→ **About this exercise**
Report back each line of the data that contains the word "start".

- Opening Delimiter -

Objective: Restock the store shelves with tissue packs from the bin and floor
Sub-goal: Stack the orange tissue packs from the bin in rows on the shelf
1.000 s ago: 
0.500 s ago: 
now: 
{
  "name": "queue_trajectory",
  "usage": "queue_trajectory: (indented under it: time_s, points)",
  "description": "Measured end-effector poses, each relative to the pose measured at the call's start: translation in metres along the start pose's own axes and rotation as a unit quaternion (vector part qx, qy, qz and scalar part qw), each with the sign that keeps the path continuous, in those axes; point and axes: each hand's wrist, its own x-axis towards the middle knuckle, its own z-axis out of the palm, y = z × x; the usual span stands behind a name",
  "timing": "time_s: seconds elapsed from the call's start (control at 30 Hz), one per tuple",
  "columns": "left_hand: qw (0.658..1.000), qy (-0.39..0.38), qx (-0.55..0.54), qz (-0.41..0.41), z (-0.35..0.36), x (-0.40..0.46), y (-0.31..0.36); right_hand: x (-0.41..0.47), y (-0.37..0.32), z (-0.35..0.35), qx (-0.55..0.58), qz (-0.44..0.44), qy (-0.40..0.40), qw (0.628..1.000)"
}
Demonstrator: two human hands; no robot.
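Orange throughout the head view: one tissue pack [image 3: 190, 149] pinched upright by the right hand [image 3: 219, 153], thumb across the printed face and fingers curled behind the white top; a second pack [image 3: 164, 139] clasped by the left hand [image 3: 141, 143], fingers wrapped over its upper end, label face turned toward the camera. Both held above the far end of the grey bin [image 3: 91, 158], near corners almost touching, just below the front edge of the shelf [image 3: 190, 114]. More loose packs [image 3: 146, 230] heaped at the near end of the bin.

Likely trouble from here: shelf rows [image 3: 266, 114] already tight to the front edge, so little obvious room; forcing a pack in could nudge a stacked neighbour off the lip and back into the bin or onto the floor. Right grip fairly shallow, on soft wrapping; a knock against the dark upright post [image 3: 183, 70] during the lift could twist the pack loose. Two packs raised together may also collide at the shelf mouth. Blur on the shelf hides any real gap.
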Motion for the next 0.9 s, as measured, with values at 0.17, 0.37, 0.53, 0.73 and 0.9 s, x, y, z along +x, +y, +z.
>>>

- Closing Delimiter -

→ **Answer for the task**
  "description": "Measured end-effector poses, each relative to the pose measured at the call's start: translation in metres along the start pose's own axes and rotation as a unit quaternion (vector part qx, qy, qz and scalar part qw), each with the sign that keeps the path continuous, in those axes; point and axes: each hand's wrist, its own x-axis towards the middle knuckle, its own z-axis out of the palm, y = z × x; the usual span stands behind a name",
  "timing": "time_s: seconds elapsed from the call's start (control at 30 Hz), one per tuple",

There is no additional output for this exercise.